Wax considered that, gave it due weight. These weren’t matters or concepts one took lightly. God blinded. All of them years behind the enemy. A bomb being developed and a search for a way into the heart of his city.
One question rose to the surface. An old lawman’s adage. If you wanted to stop a man, you needed to know what he wanted. Who he was.
“Harmony,” he said, “who is Trell?”
“Trell is the god Autonomy,” Harmony replied. “What we call a Shard of Adonalsium. Autonomy carries power like my own, a dangerous force for manipulating the very nature of reality and existence. Though Autonomy is held by a woman named Bavadin, her many different faces — or avatars — act with independence. Trell, a male god from the ancient records, can be considered one of these.”
Wax blinked.
“You were not expecting so straightforward an answer?” Harmony asked.
“I’ve not always gotten them in the past.”
“I’m trying to do better.”
That was … somehow as unnerving as hearing that Harmony had been blinded. God should not have to get better.
“You rarely get to speak to Autonomy herself,” Harmony continued. “As I’ve come to find, she speaks through avatars. Sometimes pieces of herself that she’s allowed to gain a semblance of self-awareness, sometimes through chosen people she has given a portion of her power.

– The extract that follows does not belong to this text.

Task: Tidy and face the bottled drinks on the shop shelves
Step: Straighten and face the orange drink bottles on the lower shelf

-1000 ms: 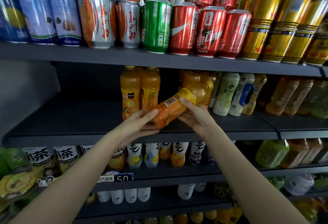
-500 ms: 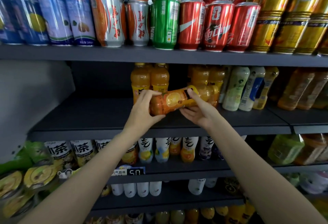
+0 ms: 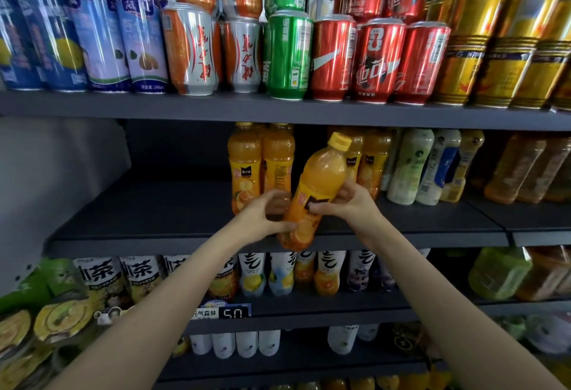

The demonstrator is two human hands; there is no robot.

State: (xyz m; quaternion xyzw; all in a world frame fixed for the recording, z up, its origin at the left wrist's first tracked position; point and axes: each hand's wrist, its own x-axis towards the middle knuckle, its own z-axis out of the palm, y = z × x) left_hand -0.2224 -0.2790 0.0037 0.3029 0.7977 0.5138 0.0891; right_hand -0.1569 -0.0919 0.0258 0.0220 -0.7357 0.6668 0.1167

“Autonomy decided to destroy our world, as it is a dangerous threat to her. But I believe she has been persuaded to let it persist, so long as it can be … controlled. Autonomy offered me an ultimatum last year, as my blinding was taking effect and when she assumed I would be the most desperate. She demanded I give this world to her, then move to another.
“I rejected the demand — and one of the last things I saw was the person Autonomy has chosen. The same one who persuaded her that this world had value, and who presented a plan for its domination.”
“My sister?”
Harmony nodded. “The leader of the Set. Invested by Autonomy. Avatar of a god on this world.”

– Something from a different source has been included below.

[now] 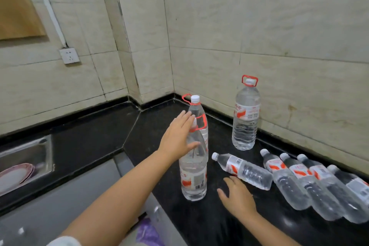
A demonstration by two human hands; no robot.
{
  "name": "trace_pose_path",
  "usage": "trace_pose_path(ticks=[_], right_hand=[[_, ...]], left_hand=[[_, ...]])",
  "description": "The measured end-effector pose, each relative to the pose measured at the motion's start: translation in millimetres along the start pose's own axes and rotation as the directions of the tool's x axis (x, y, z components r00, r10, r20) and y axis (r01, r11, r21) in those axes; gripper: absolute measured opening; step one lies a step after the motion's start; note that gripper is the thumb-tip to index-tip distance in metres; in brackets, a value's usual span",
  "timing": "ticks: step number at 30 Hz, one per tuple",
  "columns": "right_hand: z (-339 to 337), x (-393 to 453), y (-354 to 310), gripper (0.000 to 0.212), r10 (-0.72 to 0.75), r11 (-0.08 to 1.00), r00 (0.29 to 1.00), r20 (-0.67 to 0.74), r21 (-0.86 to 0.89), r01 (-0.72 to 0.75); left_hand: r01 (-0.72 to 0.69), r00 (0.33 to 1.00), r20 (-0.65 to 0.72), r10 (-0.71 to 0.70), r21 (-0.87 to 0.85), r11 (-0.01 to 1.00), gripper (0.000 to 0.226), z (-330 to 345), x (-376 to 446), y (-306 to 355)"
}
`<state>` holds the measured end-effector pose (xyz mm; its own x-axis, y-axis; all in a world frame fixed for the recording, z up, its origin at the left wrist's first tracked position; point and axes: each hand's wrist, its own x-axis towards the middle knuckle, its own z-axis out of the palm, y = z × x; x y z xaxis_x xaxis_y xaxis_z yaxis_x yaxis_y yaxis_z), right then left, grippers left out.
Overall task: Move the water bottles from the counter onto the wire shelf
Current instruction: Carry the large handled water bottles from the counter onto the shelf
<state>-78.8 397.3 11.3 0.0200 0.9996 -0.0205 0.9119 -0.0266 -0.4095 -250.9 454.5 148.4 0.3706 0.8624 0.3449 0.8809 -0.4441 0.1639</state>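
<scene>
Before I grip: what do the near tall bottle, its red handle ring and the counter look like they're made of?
Near tall bottle: clear thin plastic, it seems; you see through it and its lower body is ribbed. Red handle ring: looks like thin moulded plastic, a loop round the neck. Counter: black, glossy, probably polished stone, since it shows reflections and a seam.

Pale beige, marble-veined wall tiles point(279, 26) meet in a corner above a glossy black stone bench point(89, 138) edged by a low black upstand. On the left wall a white plastic socket plate point(69, 55) sits under a white cable conduit point(49, 6), beside a light wooden panel point(18, 6). At the left edge a stainless steel sink point(26, 154) holds stacked pinkish plates point(16, 175).
</scene>
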Motion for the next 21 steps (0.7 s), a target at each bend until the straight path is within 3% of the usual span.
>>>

Wax exhaled softly. Telsin.
Thinking of her brought an immediate stab of betrayal. He remembered exactly how it had felt to realize, in one terrible moment, that she would shoot him. Despite his love, his attempts to help her, she’d been working against him all along.
That pain was acute, despite the years. And he realized that he hadn’t left everything about his past behind. A thread lingered, a raw nerve exposed to the air.
Thinking of Telsin with the power of a deity in her hands … Rusts.
She’d spent her youth manipulating people. Getting her way. Telsin always got her way. It had been bad enough when she’d been able to persuade the adults she was sweet, obedient, and perfect — all the while sneaking out with her friends. It had become dangerous when she’d begun playing much higher-stakes games with the city’s elite. And it had become deadly when she’d discovered the Set and started shaping world politics.